Researchers commissioned by the Insurance Legislators Foundation prepared the analysis for NCOIL, Troy, N.Y.

The researchers did not get input from the regulatory community, and some of the analysis was “undocumented,” using attributions such as “some say,” according to Walter Bell, the Alabama insurance commissioner and the outgoing president of the National Association of Insurance Commissioners, Kansas City, Mo.

Bell spoke about the NCOIL analysis during a legislative liaison meeting at the NAIC winter meeting.

When lawmakers start to talk about the ILF analysis in earnest in 2008, they should include insurance commissioners in the conversation so that “we can discuss what the case is today and not the perception of the authors,” Bell said.

Regulators and legislators are “both in this together” in the effort to preserve state authority to oversee insurance regulation, and “innuendos can be very misleading,” Bell said.

A study can be biased by whoever is funding it, Bell added.

State Rep. Brian Kennedy, D-Hopkinton, R.I., said NCOIL meetings are open.

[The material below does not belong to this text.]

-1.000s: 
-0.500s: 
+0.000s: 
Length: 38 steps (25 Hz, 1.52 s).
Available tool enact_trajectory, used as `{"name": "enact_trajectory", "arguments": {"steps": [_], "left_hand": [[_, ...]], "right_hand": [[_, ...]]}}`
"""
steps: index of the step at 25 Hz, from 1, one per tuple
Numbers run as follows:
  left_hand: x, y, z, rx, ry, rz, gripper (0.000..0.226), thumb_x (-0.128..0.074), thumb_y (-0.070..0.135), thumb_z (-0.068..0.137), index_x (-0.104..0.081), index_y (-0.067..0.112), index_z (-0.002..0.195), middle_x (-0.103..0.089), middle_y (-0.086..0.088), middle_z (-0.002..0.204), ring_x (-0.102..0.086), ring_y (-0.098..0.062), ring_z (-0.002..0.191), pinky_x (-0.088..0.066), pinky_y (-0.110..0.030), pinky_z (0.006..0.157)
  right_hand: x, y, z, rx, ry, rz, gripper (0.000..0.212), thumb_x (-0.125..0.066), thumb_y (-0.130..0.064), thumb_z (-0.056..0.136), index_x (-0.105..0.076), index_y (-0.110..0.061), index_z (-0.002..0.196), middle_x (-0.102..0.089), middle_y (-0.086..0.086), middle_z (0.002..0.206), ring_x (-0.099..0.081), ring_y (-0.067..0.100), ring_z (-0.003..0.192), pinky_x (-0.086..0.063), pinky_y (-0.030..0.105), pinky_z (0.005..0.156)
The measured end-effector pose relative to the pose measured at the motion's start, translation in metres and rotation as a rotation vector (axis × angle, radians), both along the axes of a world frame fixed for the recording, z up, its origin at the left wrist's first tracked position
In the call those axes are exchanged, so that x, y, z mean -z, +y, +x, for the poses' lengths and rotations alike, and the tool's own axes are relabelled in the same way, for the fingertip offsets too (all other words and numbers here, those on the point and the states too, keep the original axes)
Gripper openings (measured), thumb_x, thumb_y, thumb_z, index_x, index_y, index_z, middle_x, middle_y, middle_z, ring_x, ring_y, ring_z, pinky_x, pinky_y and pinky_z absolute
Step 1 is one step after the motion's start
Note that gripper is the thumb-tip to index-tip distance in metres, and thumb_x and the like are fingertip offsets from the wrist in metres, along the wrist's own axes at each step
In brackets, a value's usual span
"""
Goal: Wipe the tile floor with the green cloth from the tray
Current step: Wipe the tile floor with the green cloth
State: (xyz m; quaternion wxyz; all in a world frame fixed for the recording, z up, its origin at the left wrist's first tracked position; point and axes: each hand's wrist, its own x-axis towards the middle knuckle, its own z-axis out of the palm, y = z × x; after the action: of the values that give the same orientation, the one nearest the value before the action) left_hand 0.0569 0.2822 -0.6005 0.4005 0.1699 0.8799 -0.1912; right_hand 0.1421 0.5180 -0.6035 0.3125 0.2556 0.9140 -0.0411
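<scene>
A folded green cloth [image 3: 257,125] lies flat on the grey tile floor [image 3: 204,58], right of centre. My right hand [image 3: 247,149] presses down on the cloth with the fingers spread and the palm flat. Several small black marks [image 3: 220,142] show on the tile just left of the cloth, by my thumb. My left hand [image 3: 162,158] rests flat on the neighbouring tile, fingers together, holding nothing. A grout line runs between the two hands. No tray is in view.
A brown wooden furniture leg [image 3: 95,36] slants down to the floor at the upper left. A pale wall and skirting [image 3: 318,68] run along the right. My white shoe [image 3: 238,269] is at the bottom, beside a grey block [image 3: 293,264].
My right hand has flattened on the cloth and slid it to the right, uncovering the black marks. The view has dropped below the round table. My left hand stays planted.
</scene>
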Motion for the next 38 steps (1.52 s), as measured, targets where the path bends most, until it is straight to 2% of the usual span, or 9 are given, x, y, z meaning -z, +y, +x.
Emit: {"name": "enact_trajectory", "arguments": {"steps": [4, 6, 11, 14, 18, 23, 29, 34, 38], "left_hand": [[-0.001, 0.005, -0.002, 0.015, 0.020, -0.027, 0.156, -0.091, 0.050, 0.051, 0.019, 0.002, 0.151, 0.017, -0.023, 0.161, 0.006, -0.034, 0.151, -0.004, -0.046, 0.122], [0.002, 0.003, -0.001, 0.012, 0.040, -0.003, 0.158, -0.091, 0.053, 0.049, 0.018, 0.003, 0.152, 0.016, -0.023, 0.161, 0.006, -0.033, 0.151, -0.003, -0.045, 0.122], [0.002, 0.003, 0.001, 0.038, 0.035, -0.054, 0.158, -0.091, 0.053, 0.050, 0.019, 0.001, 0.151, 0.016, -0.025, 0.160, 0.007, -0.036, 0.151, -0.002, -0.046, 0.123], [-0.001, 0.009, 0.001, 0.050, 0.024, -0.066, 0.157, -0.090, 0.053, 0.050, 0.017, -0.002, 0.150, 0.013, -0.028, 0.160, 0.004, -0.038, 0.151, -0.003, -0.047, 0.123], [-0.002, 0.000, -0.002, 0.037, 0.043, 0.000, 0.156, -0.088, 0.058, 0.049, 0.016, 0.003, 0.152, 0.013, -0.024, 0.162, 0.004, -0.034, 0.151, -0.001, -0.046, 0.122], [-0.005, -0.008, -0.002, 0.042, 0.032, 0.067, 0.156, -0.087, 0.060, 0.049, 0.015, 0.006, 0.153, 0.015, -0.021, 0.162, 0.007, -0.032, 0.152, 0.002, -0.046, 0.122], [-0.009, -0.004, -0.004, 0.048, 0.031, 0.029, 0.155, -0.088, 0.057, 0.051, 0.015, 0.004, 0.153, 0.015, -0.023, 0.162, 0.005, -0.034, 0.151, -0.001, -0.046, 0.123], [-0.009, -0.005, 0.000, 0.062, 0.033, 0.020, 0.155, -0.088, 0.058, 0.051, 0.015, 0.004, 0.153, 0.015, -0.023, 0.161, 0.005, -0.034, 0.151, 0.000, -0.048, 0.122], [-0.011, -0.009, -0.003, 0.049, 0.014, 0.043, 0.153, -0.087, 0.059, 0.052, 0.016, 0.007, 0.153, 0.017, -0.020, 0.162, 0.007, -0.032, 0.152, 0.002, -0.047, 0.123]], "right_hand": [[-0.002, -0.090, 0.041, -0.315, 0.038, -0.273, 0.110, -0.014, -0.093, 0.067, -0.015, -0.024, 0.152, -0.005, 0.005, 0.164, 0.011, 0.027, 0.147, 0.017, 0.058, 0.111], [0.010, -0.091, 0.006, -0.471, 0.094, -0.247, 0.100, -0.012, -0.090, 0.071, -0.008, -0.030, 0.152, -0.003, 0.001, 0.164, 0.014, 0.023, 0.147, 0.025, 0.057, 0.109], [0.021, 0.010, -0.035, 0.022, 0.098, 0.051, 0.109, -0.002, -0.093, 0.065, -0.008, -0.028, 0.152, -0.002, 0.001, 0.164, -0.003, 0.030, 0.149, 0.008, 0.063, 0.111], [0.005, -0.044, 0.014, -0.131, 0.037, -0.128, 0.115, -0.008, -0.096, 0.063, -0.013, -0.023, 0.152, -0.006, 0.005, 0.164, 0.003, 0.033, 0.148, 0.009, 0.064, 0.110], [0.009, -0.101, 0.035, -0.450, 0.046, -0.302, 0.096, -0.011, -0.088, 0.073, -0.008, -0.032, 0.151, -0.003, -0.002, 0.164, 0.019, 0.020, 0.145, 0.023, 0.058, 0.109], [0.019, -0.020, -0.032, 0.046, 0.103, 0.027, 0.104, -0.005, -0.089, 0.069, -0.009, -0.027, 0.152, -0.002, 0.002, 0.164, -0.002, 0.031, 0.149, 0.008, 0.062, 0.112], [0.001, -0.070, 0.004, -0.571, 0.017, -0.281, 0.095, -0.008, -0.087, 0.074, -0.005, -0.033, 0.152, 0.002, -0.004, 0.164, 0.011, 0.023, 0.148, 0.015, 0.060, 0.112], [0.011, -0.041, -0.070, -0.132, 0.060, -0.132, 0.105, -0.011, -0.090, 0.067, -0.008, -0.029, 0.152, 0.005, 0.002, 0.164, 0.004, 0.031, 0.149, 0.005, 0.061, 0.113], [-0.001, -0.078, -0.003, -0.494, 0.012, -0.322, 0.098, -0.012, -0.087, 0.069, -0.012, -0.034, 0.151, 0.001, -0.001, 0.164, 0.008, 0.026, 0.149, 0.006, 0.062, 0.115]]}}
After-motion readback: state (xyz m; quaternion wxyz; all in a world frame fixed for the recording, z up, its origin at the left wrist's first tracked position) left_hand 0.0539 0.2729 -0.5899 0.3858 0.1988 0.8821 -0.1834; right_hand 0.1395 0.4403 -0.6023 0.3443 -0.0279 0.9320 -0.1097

Commissioners will have “ample opportunity in the future to speak out on the issue,” Kennedy said.

Kennedy questioned the criticism about the lack of contact between the authors of the analysis and insurance commissioners.

The analysis was done on behalf of the ILF, not the NAIC, Kennedy said.

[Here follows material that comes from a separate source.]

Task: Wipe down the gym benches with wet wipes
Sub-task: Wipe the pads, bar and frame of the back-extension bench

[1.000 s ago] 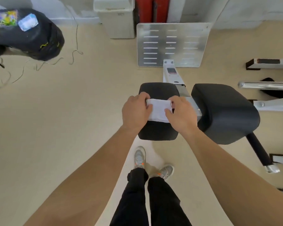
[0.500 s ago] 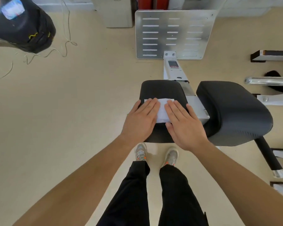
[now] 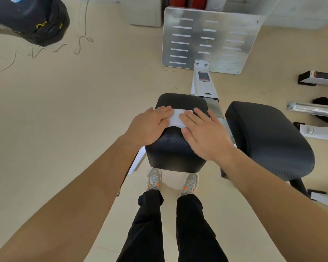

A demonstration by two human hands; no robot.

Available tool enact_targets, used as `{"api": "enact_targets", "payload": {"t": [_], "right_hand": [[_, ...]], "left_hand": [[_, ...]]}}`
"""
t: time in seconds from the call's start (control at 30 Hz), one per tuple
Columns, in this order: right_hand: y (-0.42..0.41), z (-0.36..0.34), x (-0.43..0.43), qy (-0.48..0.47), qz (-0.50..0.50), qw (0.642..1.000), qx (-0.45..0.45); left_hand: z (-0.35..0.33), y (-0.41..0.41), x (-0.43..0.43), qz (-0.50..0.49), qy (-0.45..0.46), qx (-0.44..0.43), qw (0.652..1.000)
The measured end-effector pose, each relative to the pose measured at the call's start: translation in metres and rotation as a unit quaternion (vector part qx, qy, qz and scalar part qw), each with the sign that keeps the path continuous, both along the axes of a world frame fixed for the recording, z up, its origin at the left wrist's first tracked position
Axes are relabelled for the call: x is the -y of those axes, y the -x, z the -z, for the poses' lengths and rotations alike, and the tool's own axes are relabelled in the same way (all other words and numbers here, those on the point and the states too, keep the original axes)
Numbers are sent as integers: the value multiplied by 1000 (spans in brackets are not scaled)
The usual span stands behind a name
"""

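Your left hand point(image 3: 151, 127) and right hand point(image 3: 204, 135) press flat on the wipe point(image 3: 175, 119) near the pad's point(image 3: 174, 150) far edge; it could bunch up.

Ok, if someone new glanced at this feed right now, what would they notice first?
The left hand and right hand lie flat, fingers straight, on a white wet wipe spread over the top of the small black bench pad at centre. To its right sits a larger black pad. Beyond both, a slotted metal plate stands near the top of the view.
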State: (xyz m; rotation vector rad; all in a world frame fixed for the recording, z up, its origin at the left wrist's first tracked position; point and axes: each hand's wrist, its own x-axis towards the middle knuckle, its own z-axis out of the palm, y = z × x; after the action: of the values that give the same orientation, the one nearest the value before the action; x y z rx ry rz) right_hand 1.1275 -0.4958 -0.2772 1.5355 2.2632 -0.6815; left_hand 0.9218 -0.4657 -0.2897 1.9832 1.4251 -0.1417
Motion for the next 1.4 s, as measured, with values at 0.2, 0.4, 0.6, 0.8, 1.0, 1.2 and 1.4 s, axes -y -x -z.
{"api": "enact_targets", "payload": {"t": [0.2, 0.4, 0.6, 0.8, 1.0, 1.2, 1.4], "right_hand": [[6, -23, 43, 0, -12, 1000, -15], [10, 3, -28, 78, 0, 996, -35], [11, 54, -102, 172, 12, 985, -14], [4, 9, -62, 184, -8, 981, -60], [-7, -10, -37, 162, -27, 985, -51], [-16, 43, -97, 174, 19, 984, -13], [-40, 21, -64, 124, 17, 991, -47]], "left_hand": [[-24, 23, 57, 21, -45, 36, 998], [5, 22, -17, -39, 78, 41, 995], [65, 9, -93, -53, 175, 54, 982], [22, 26, -47, -14, 133, 64, 989], [2, 35, -31, 62, 137, 59, 987], [50, -8, -100, 52, 173, 13, 983], [25, -28, -81, 118, 171, -2, 978]]}}
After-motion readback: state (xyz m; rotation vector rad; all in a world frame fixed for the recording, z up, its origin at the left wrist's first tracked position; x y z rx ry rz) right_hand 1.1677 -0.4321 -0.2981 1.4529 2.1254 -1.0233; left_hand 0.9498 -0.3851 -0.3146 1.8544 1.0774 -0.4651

NCOIL posted an early version of the analysis on its Web site in the summer, and commissioners could have come to NCOIL with questions, concerns or suggestions about the draft, Kennedy said.

NCOIL will approach the authors of the analysis for documentation if NAIC can provide a list of any portions that they believe to be inadequately documented, according to NCOIL Executive Director Sue Nolan.

The current version already includes many pages of footnotes, Nolan reported.